Prof. Jo Neill
The generalised public perception of psychedelic drugs is rooted in their legal categorisation as a Class A, Schedule 1 drug. Drugs in this category are considered to have the potential to harm an individual and society, and have ‘no medical use‘. The former point, regarding their safety, is one of the most prevalent myths surrounding psychedelic use.
Despite widespread acceptance within the general public that psychedelics carry significant risks, there’s no research to support this. While no drugs are absolutely and completely safe, the research strongly indicates that psychedelics are relatively low harms. In fact, in our multicriteria decision analysis, Prof. David Nutt and colleagues found that psychedelics were among the safest drugs. This is in contrast to alcohol — a common, legal and easily accessible drug — which was found to be especially dangerous.
A review by Prof. Jo Neill and her colleagues explored the risk profile of psychedelics, including:
- Harms to self/others
- Hallucinogen persistent perception disorder (HPPD)
Ultimately, they determined that the risks associated with psychedelic use are generally refuted or very rare — with the psychological risks heavily influenced by the set and setting of the experience. In unprepared people and unsafe settings, harm to self can occur — though, again, this is rare. Similarly, psychotic experiences are uncommon, and these are most often present in people with predisposing risk factors. Notably, what someone may consider a “bad” experience in the moment can lead to positive outcomes following the experience.

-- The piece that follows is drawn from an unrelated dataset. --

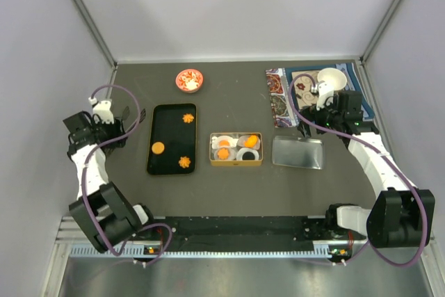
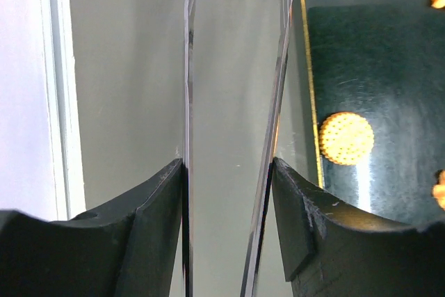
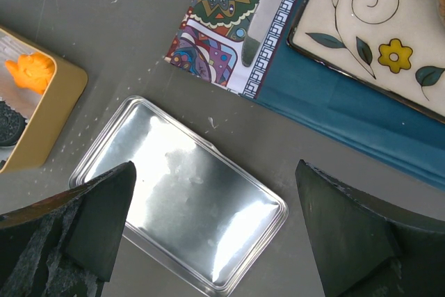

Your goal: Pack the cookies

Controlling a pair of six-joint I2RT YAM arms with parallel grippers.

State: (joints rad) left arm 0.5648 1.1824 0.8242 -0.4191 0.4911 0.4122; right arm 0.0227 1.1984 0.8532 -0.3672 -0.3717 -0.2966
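We see three cookies left on the black tray, others in the gold box. Left fingers part-spread, right fingers released wide — both grasp nothing. A careless pinch could skid a cookie.

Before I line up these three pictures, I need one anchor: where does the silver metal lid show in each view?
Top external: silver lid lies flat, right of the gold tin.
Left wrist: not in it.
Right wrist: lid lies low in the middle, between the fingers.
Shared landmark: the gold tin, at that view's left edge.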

Regarding dependence risk, the research does not suggest that psychedelics lead to compulsive use — in fact, they may have therapeutic potential for treating addictions. Similarly, there was no evidence of neurotoxicity risk and there may be potential benefits for neuronal functioning and neuroplasticity.
However, there may be some degree of cardiovascular risk involved in psychedelic use. Because both psilocybin and DMT have serotonin-like actions, they induce temporary peripheral effects relevant to the heart, like increased blood pressure and heart rate. Interestingly, while serotonin itself is proinflammatory, psychedelics are anti-inflammatory.
Overdoses are extremely rare, only really occurring when combined with other drugs, or in needlessly intense doses. Occurrences of hallucinogen persistent perception disorder (HPPD) appear to be rare, with no cases being reported in recent trials. Still, more research is needed on this topic.
While the safety and risk profile of psychedelics should constantly be assessed, the harm-related stigma attached to psychedelics doesn’t match up with the actual risk profile.
Over the past few decades, drug policies in the U.S. have progressively become more and more harmful. Stricter drug laws and policies have led to a market filled with lower quality and misrepresented drugs. For many drugs, the dangers of being caught with them far exceeds any potential danger from actually using them (eg. psilocybin, LSD).
Many of the harms associated with drug use are dangers instigated by prohibition. For example, LSD is a non-toxic drug — but compounds that are created to mimic LSD (eg. 25I-nBOME) can be fatal. Similarly, many new and far less safe compounds are synthesised to imitate MDMA. These imitations are easily avoidable in a system that prioritizes safe drug use rather than pursuing the likely-impossible goal of eliminating drug-taking altogether.
There can be an overconfidence within the drug-using community about knowing what drug you are actually taking — particularly in the context of pressed pill forms. Pressing technologies are easily accessible, and they make it easier to misrepresent drugs and deceive markets. For example, cities may see a wave of true MDMA with a specific aesthetic (eg. blue circular pill), which is then followed by a wave of an identical form containing amphetamine — a much cheaper drug. This is intentional, as distributors use the initial wave to create a sense of confidence in a certain drug appearance.
Ultimately, there’s plenty of misinformation floating around the drug world in the form of anecdotes, stigmas, and profit-motivated deception. It’s important to navigate drug-use and with caution and approach information (especially anecdotes) with healthy scepticism.
Psychedelic experiences are often assumed to bring about positive changes, like increased prosocial motives, nature-relatedness, and unifying beliefs. While they are often hallmarks of the psychedelic experience, this isn’t always the case — and it’s not a definitive outcome. There are many factors that can influence the outcomes, with context playing a significant role.
While the immediate set and setting are well-known determinants, they expand beyond the acute period of the psychedelic journey. This idea is present within the concept of “conspirituality”, which refers to a demographic that self-identifies as spiritual and are more likely to believe in conspiracy theories. The overlap does make sense, as the approaches and values that lead someone to being open to spiritual concepts can also make them susceptible to conspiracies and more outlandish ideas.
Psychedelics put individuals in a vulnerable mindset. This vulnerable space is what gives psychedelics their incredible potential for growth and healing — but it also leaves the potential for harm. This reinforces the fundamental point that there are no perfect drugs or treatments. Psychedelics are not the panacea that they are often marketed to be, and the experience won’t be suitable for everyone.